### ASSIGNMENT
Tell how many lines of the data below have the string "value" in them. Say nothing more.

━━━━━ TASK DATA

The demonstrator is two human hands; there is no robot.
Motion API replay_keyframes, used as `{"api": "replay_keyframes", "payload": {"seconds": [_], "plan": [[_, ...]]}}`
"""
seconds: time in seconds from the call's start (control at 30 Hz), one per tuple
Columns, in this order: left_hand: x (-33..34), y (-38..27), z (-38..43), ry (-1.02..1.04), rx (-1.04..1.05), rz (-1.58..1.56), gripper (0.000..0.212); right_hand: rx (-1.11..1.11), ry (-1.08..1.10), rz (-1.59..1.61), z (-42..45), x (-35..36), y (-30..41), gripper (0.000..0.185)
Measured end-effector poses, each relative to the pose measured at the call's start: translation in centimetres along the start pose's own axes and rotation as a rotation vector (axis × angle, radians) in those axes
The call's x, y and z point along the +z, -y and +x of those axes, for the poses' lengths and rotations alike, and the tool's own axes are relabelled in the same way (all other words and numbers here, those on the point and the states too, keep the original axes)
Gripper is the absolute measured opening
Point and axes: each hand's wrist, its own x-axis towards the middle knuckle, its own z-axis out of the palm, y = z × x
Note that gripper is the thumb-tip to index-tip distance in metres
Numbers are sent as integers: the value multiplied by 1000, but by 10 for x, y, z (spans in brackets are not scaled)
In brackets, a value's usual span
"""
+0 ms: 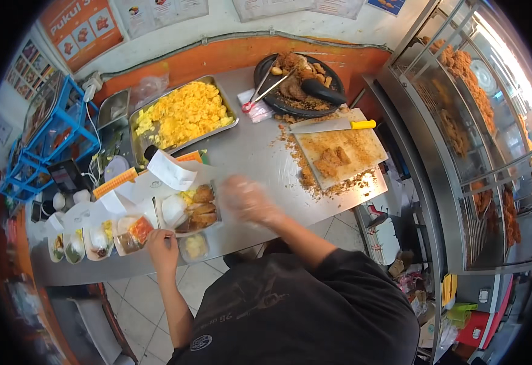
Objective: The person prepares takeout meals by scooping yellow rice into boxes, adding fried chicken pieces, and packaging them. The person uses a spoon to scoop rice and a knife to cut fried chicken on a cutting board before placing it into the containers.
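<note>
My left hand (162, 248) has its fingertips at the edge of a paper food box, between a red-orange packet (140, 229) and a box with white rice (173, 211), sliced fried meat (202, 218) and yellow egg. My right hand (245, 199), in a clear plastic glove and blurred by motion, is over the steel table right of that box; its fingers cannot be made out. Several smaller filled boxes (99, 241) stand in a row to the left. A clear tub (194, 247) of pale yellow pieces sits at the table's front edge.
Behind are a steel tray (235, 122) of scrambled egg and a black stone mortar (259, 75) with fried pieces, a pestle (323, 91) and tongs (266, 91). A yellow-handled knife (330, 125) lies on a crumb-covered cutting board (361, 155). A glass display cabinet (457, 169) of fried chicken stands right.
</note>
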Motion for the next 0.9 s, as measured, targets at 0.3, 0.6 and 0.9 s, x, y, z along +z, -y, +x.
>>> {"api": "replay_keyframes", "payload": {"seconds": [0.3,0.6,0.9], "plan": [[-7,-45,5,-53,2,-98,5,871,292,-808,-43,-189,-125,95],[-15,-17,-12,-113,-75,-107,6,481,28,-650,-43,-176,-184,25],[-77,54,-52,-365,-312,-17,7,657,-465,-392,-81,-157,-215,26]]}}
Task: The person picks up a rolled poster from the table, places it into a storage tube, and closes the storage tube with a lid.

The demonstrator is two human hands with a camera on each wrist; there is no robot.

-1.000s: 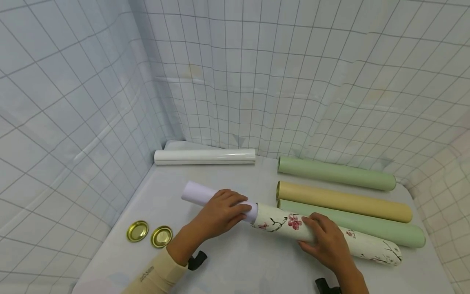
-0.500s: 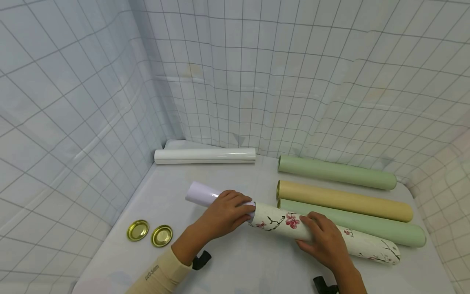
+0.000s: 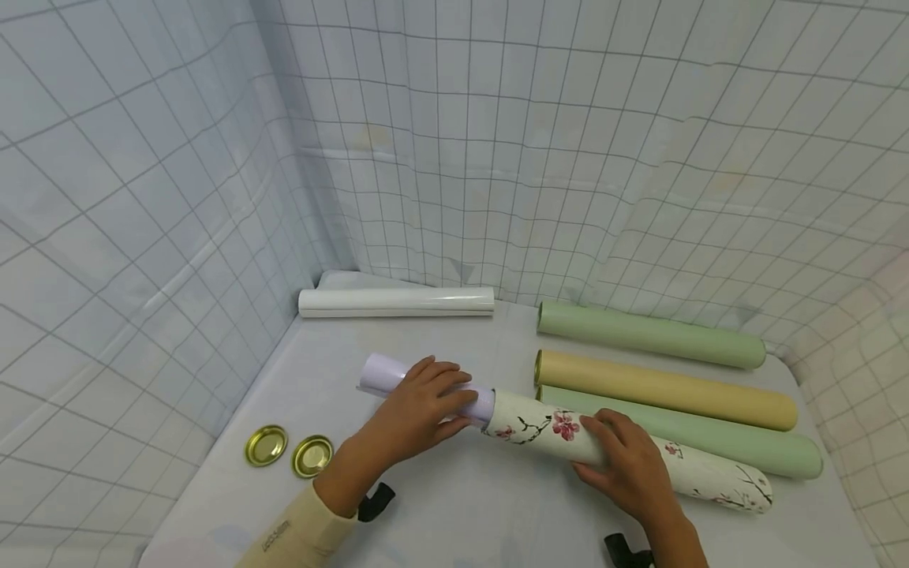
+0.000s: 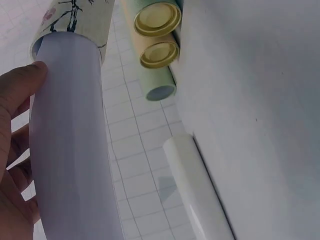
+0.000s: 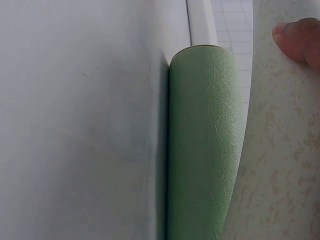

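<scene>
A pale lavender-white roll of paper reaches part way into the open end of a cardboard tube printed with plum blossoms. My left hand holds the roll just short of the tube's mouth, thumb on one side and fingers on the other. In the left wrist view the paper roll enters the tube's rim, and its inner end is hidden inside. My right hand grips the blossom tube around its middle. The right wrist view shows only a thumb on the tube's mottled cream surface.
Two green tubes and a tan tube lie on the right, behind the blossom tube. At the back left is a glossy white roll. Two gold metal lids lie at the left. Gridded sheeting encloses the table.
The paper roll has gone slightly further into the tube. My left hand moved right with it, then slid back left along the roll. The right hand stays almost in place on the tube.
</scene>
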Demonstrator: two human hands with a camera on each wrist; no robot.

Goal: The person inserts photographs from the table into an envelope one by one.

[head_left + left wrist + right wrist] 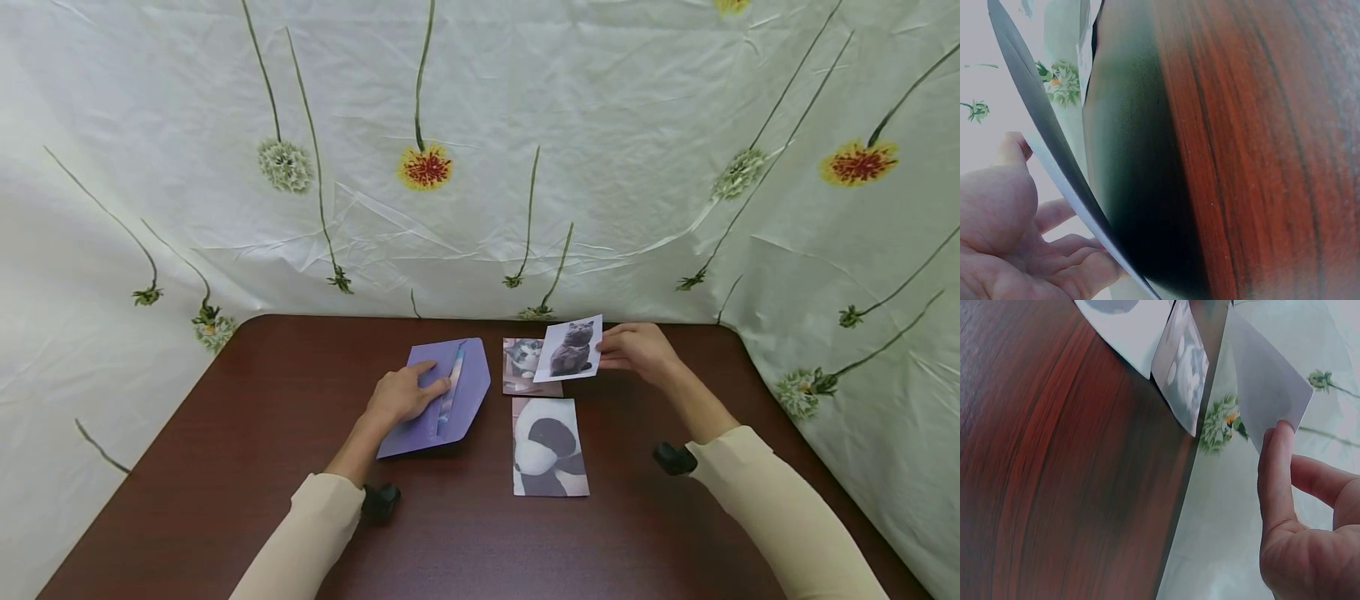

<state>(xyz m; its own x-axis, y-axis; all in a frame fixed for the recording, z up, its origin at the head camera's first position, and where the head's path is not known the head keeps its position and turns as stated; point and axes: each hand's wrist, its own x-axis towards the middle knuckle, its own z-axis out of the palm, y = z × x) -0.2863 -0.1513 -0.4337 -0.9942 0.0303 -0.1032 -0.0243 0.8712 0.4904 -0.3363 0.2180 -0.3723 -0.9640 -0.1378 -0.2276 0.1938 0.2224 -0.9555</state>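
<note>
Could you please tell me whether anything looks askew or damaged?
Nothing looks spilled or torn. The purple paper envelope touched by the bare left hand sits askew to the brown wooden table, and the white floral cloth behind is creased.

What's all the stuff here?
Table: 1, brown, across the bottom
Cloth: 1, white, flowery, behind table
Envelope: 1, purple, left of centre
Strip: 1, bluish, in envelope opening
Panda picture: 1, black and white, right of envelope
Lower cat picture: 1, grey and white, beyond panda picture
Held cat picture: 1, grey on white, over lower cat picture
Wrist devices: 2, black, at wrists
Sleeves: 2, cream, on arms
Left fingers: 1 set, bare, touching envelope
Right fingers: 1 set, bare, pinching held cat picture
</note>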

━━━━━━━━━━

### ANSWER BOX
2